Vida
Nasce Adolfo Correia da Rocha às 11 da manhã de 12 de agosto de 1907 em S. Martinho de Anta, concelho de Sabrosa, distrito de Vila Real, entre a terra quente do xisto do Douro e a terra fria do granito do nordeste transmontano. Aldeia primitiva, torrão nativo, Agarez como batiza numa projeção mítica da terra natal. O húmus que o alimenta e que o nutre. O chão das suas raízes, de onde vê o país e o mundo nos seus olhos verde-musgo.
Cresce numa família pobre, honrada, determinada a rasgar-lhe horizontes. O pai Francisco Correia da Rocha, louro, de olho azul, é o suporte, a estaca vital. A mãe Maria da Conceição de Barros, olhos quase verdes, olhos-azeitona, voz doce, o calor do regaço sentimental. Faz a quarta classe com distinção. Criado de servir no Porto, um ano no Seminário de Lamego, a certeza de que não queria ser padre. Aos 13 anos parte para o Brasil para trabalhar na fazenda do tio. Regressa cinco anos depois, faz o liceu em três anos, forma-se médico na Universidade de Coimbra com média de 15 valores. Dá consultas em Sendim, Miranda do Douro, em Leiria e, por fim, em Coimbra. A mão que escreve é a mão que prescreve.
Em 1934, torna-se Miguel Torga, seu nome literário. Miguel em homenagem a Cervantes e Unamuno. Torga é torga, planta brava de montanha, urze de raiz rija. Médico e poeta no osso, na carne, na pele, na alma. Viaja entre Portugal e Itália, por uma Espanha em ferida pela Guerra Civil. O livro O Quarto Dia de A Criação do Mundo é apreendido, o escritor é interrogado pela PIDE, fica três meses preso na cadeia de Aljube. Voz incómoda e nunca acomodada, rebelde no sangue e na carne.

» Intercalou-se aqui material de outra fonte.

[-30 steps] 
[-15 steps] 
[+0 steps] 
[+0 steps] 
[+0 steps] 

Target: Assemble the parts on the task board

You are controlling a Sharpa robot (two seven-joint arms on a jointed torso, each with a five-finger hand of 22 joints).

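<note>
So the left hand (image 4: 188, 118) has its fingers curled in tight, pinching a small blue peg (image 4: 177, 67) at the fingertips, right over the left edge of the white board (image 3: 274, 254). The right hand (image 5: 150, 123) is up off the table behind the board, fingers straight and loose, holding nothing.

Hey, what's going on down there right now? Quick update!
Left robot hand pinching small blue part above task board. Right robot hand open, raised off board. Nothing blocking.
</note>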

É um poeta insatisfeito, por vezes, escreve em duplicado, à máquina com papel químico. E reescreve. Emenda à mão, corta tiras de papel que cola em cima das folhas. O seu mundo é uma torrente de emoções, volições, paixões, inteleções. Os seus dias são crónica, romance, memorial, testamento. Médico dedicado, especialista em ouvidos, nariz e garganta, otorrinolaringologista durante mais de 50 anos. Viaja pelo mundo e descreve-o nas suas profundezas. Discute dogmas, desafia o senso comum, admite a rebeldia. É quem é. Tal e qual como é. É caçador também, esquerdino na arma, rijo de pernas, atira a galinholas, perdizes, narcejas por serras e montes. É um dos mais influentes poetas e escritores portugueses, autor de uma vasta produção literária. Laureado com diversos prémios literários nacionais e internacionais, recebe o primeiro Prémio Camões em 1989, é proposto duas vezes ao Prémio Nobel da Literatura. Durante muitos anos, é editor dos seus próprios livros.
Morre a 17 de janeiro de 1995. É enterrado no cemitério de S. Martinho de Anta, em campa rasa, com uma torga por perto, como pediu.